The next day we woke up to torrential rain outside the windows of the flat. There didn’t seem to be a huge amount else we could do in Paris indoors, that wasn’t a museum and/or expensive, so we stayed in, watched TV, periodically ventured out to buy bread or wine, and generally waited for it to stop. There was more thrill of being somewhere so exotic as Paris and doing normal things, like running to the shops in the rain, or tumbledrying your jeans for a few hours, or reading robot comics in French in just your shorts whilst waiting for your jeans to dry. We listened to Olivier’s CDs, which were Air: Moon Safari, which was fast becoming the soundtrack to our stay in Paris, (especially the track with the rain at the start) and another CD that I can’t remember anything about other than the group sounded like an angry French version of The Levellers. We stuck with Air.



The day crawled by, and the rain stopped an hour or so before we went to Olivier’s for dinner.
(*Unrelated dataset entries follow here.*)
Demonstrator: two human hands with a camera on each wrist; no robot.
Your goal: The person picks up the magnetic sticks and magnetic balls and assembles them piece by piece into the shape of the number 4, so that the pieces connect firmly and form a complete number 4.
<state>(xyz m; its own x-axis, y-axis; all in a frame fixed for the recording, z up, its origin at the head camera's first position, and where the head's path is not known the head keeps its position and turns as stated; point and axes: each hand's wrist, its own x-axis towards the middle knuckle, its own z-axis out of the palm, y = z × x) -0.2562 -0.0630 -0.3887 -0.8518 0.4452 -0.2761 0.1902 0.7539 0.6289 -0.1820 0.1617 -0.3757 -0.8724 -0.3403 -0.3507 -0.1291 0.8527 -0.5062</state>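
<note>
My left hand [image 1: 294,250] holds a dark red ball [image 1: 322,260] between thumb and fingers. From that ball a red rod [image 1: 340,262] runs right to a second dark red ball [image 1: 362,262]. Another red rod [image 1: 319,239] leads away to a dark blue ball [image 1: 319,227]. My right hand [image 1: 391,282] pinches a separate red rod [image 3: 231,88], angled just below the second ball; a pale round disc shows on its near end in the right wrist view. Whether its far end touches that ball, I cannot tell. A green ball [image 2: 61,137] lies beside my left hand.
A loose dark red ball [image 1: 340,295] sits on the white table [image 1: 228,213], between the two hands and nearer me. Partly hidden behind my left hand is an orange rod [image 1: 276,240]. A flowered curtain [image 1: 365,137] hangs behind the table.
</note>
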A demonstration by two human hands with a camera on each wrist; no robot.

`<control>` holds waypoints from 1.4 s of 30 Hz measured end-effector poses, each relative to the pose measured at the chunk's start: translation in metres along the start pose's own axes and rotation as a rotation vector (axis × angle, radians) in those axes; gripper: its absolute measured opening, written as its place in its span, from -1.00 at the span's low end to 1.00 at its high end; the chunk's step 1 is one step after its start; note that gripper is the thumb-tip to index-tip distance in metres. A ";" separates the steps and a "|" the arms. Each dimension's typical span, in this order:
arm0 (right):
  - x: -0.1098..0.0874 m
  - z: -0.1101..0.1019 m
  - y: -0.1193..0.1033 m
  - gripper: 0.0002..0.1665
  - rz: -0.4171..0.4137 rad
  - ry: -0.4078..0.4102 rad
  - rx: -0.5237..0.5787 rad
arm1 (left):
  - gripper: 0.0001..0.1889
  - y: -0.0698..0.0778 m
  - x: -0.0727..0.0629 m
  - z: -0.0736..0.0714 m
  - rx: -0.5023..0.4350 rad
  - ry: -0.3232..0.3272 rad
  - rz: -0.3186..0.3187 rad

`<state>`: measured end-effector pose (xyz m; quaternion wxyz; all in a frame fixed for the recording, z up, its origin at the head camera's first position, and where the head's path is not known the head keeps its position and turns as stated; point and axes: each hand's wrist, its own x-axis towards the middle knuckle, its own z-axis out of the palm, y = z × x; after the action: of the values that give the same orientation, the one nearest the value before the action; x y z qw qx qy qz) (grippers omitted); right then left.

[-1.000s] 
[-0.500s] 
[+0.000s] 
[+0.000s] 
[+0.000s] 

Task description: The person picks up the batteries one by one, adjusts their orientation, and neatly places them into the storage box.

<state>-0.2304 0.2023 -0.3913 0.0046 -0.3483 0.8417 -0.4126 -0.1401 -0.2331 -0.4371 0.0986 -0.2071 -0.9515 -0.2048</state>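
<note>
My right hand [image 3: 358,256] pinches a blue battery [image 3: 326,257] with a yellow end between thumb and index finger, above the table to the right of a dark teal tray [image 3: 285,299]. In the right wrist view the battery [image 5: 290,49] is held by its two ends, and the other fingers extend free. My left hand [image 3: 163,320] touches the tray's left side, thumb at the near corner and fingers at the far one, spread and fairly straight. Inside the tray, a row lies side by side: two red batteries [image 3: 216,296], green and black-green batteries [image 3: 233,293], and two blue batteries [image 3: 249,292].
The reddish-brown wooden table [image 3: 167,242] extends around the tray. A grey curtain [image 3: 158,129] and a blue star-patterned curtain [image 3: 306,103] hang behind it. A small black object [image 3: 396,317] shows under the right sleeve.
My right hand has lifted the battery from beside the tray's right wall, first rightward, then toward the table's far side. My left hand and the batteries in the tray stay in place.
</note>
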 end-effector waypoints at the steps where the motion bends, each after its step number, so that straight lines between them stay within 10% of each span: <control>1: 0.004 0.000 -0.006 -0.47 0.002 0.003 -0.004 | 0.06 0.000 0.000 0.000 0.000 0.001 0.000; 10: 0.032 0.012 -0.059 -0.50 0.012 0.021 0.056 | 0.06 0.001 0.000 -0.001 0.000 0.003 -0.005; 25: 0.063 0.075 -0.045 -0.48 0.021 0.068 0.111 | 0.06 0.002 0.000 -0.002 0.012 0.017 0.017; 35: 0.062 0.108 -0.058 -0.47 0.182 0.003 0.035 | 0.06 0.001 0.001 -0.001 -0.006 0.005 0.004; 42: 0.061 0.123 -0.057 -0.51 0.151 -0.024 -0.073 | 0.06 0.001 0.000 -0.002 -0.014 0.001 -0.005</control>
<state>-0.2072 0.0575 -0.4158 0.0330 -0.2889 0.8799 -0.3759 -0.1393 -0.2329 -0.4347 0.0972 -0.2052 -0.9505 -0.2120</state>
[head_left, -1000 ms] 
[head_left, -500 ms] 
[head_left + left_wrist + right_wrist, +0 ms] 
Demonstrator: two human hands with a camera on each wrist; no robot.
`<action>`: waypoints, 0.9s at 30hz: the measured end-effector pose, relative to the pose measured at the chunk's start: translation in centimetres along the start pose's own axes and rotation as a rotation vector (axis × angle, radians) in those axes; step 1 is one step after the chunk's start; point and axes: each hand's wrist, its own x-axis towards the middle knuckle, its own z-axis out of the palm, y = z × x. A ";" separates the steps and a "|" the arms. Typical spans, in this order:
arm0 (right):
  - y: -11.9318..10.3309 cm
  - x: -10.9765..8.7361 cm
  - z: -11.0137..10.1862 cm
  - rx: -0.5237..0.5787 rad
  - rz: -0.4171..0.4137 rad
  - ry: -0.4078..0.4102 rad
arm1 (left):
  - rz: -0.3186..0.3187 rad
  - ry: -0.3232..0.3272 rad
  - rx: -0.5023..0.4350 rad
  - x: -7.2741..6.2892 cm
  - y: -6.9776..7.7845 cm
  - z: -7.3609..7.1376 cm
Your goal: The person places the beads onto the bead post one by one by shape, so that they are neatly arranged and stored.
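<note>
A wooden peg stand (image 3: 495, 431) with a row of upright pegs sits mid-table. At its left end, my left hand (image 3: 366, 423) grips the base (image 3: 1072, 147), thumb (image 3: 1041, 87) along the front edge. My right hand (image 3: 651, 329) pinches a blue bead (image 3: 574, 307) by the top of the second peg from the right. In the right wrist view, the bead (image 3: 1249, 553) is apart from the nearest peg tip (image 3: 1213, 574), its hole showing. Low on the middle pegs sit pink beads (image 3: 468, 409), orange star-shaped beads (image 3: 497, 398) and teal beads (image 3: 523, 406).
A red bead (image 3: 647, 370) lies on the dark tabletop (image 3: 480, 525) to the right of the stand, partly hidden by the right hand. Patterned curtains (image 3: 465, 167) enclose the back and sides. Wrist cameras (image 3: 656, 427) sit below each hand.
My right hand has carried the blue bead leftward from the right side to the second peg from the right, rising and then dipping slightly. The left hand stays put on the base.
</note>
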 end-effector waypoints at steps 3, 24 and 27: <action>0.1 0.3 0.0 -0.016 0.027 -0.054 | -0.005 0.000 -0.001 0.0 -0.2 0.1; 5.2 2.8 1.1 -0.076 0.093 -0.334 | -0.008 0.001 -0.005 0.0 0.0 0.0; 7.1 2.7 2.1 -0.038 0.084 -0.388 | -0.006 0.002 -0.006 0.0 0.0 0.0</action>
We were greeted very warmly, we handed over the bottle of wine we’d brought as a present, and Olivier cracked out the Kronenbourg. I had anticipated an evening’s smug grinning as Gemma had been swooning over Olivier ever since we met him, but the minute we sat down in the lounge, one of Olivier’s friends came in, and I had to spend a minute or so rummaging underneath the table for my jaw. She was gorgeous. This fact wasn’t lost on Gemma, who lost no time at all in beaming a few of her own smug and eyebrow-raising grins in my direction. I have no idea now what her name was, but she was beautiful. That’s just about all I can remember. She had long dark hair, olive skin, green eyes and a smile that hiked my pulse up by a hundred beats a minute every time she used it. She had been to Morocco, so she gave us a few points on what it might be good to see. She recommended some waterfall, somewhere...I can’t remember what it was called. Sorry. My attention was elsewhere.

Dinner was great, and wine flowed after the beer. We ended up talking all evening, and missed out on a promised stroll around Montmartre, where their flat was, but the evening was amazing. It felt brilliant. Here we were, heart of France and all the rest of it, and we were sat, chatting and drinking with a couple of French people only a little older than ourselves, chatting about travel, politics, philosophy, love, life, jobs, study, that and the other, anything really.

Most people will say, if they take the time to think about it so simply, that travel is about places, and they’re right, but people are what makes travel great. A place without people is an empty, soulless thing, and maybe, in the absence of museums packed with art of all kinds, without five star international comfort and multi-lingual hotel staff, without any money at all really, we’d got a bit closer to the soul of Paris than the average three-day-stop tourists.

Maybe. I had a terrible hangover the next day.

1 Comments

I did something similar with the roommates of a friend in Madrid - sure, I should have been out partying it up, but instead, hung out with a group consisting of a German, a couple of people from Iceland, and a Spaniard, all conversing in English, while my American friend wrote a paper....one of the most enjoyable nights of my travels.